* Your task *
From the line that contains "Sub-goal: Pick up" to the last line of the data, every line is to be transcribed exactly; no other line is to be included.

Content starts

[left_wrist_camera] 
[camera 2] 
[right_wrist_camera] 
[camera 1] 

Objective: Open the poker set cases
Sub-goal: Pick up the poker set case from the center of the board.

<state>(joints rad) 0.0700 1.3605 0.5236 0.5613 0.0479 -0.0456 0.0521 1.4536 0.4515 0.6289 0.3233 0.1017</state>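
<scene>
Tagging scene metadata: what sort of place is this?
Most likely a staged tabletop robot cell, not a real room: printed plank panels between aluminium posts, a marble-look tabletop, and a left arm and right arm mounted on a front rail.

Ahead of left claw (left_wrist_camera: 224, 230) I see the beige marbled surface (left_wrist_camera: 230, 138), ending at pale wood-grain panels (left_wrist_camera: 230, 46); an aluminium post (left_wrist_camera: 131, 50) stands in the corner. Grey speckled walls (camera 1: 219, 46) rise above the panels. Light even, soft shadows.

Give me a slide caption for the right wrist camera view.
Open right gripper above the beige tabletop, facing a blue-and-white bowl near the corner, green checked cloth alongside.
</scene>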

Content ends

* Task output *
Sub-goal: Pick up the poker set case from the center of the board.

<state>(joints rad) 0.0700 1.3605 0.5236 0.5613 0.0479 -0.0456 0.0521 1.4536 0.4515 0.6289 0.3233 0.1017</state>
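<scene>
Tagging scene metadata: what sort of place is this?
Most likely a staged tabletop robot cell, not a real room: printed plank panels between aluminium posts, a marble-look tabletop, and a left arm and right arm mounted on a front rail.

Ahead of left claw (left_wrist_camera: 224, 230) I see the beige marbled surface (left_wrist_camera: 230, 138), ending at pale wood-grain panels (left_wrist_camera: 230, 46); an aluminium post (left_wrist_camera: 131, 50) stands in the corner. Grey speckled walls (camera 1: 219, 46) rise above the panels. Light even, soft shadows.

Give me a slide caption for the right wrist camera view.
Open right gripper above the beige tabletop, facing a blue-and-white bowl near the corner, green checked cloth alongside.
</scene>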

The work on this exercise is done.